Don't panic, and don't turn down the invitation. Instead, get a copy of "Bring It!" by Ali Rosen.
This potluck cookbook covers every base, even how to get the food to the event. Badges indicate dishes that take 30 minutes or less, that can be prepared a day ahead and that can go directly from the fridge to the table, without any awkward heating up at the party site.
Want an example? Consider this tomato, roasted corn and feta salad. "It will take you 10 minutes, and everybody will be raving about it all night," Rosen said.
The salad was on the menu when Rosen appeared at Melissa's Produce to sign books, talk about potlucking and demo a couple of dishes from the book.
She's a genuine potluck specialist, known for the TV series "Potluck with Ali" in New York, where she lives, and for her website, "Potluck."
Bored with tired casseroles and other potluck staples, she set to writing "the book I felt I wanted that no one had written." The recipes are easy, distinctive and showy. "No one is going to pick your dish if it doesn't look good," she said.
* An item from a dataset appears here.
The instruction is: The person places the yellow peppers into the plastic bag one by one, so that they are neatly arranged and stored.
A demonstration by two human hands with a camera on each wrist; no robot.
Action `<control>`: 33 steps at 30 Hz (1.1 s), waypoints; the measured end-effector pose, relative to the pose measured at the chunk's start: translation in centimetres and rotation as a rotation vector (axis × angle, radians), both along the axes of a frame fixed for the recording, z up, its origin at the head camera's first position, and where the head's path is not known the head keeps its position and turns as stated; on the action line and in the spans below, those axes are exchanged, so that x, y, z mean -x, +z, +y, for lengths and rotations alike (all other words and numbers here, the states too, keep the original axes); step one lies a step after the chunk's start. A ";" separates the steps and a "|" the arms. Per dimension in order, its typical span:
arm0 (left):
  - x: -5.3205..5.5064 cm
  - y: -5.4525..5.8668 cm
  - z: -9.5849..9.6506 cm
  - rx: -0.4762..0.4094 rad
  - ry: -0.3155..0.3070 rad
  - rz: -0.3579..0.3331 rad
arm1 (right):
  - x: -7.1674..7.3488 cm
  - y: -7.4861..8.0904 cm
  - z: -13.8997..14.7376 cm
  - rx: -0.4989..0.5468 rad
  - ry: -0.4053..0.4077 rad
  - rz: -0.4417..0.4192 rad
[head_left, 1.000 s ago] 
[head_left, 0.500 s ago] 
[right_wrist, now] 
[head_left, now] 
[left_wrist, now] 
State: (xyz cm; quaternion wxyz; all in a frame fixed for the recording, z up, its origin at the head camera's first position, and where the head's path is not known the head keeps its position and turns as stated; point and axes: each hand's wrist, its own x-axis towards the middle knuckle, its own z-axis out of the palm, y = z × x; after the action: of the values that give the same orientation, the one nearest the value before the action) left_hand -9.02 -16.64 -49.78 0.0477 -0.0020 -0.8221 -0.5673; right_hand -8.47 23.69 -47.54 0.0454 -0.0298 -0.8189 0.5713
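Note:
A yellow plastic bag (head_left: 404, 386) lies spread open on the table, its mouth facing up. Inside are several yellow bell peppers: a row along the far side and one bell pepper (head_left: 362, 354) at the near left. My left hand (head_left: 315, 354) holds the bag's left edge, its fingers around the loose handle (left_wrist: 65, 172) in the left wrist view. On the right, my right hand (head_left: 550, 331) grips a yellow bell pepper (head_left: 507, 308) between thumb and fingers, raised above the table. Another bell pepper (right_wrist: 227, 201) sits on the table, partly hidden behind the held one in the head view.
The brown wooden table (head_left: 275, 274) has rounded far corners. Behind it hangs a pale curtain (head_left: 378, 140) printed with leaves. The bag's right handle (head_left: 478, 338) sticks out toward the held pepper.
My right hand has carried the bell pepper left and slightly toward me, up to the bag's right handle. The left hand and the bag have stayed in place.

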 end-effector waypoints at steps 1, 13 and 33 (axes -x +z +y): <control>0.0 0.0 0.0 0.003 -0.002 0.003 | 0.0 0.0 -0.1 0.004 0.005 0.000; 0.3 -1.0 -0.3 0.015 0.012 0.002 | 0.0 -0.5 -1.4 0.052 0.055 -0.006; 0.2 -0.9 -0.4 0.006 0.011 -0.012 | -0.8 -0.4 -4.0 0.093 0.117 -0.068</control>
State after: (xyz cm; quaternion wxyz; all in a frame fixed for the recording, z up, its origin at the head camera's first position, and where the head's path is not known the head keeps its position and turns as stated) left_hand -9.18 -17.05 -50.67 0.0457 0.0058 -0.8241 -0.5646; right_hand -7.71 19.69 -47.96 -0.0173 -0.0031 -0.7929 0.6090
Here's an example, prosciutto wrapped asparagus.
And a snap pea salad with Parmesan and bacon.
And a shaved carrot salad made without lettuce, which could grow limp and soggy as it stands.
Sometimes it's a little thing that sets a dish apart, such as adding shrimp to deviled eggs.
Pasta with bolognese sauce? You can do this in a jiffy, adding umami flavor with a couple of "secret ingredients" rather than simmering the sauce for hours. (You'll have to buy the book to get the secrets.)
The subtitle of "Bring It!" is "Tried and True Recipes for Potlucks and Casual Entertaining," the latter meaning dinner parties where you offer to bring something. And if you're told not to? Rosen covers that with flavored popcorns and cookies that the hosts can eat later.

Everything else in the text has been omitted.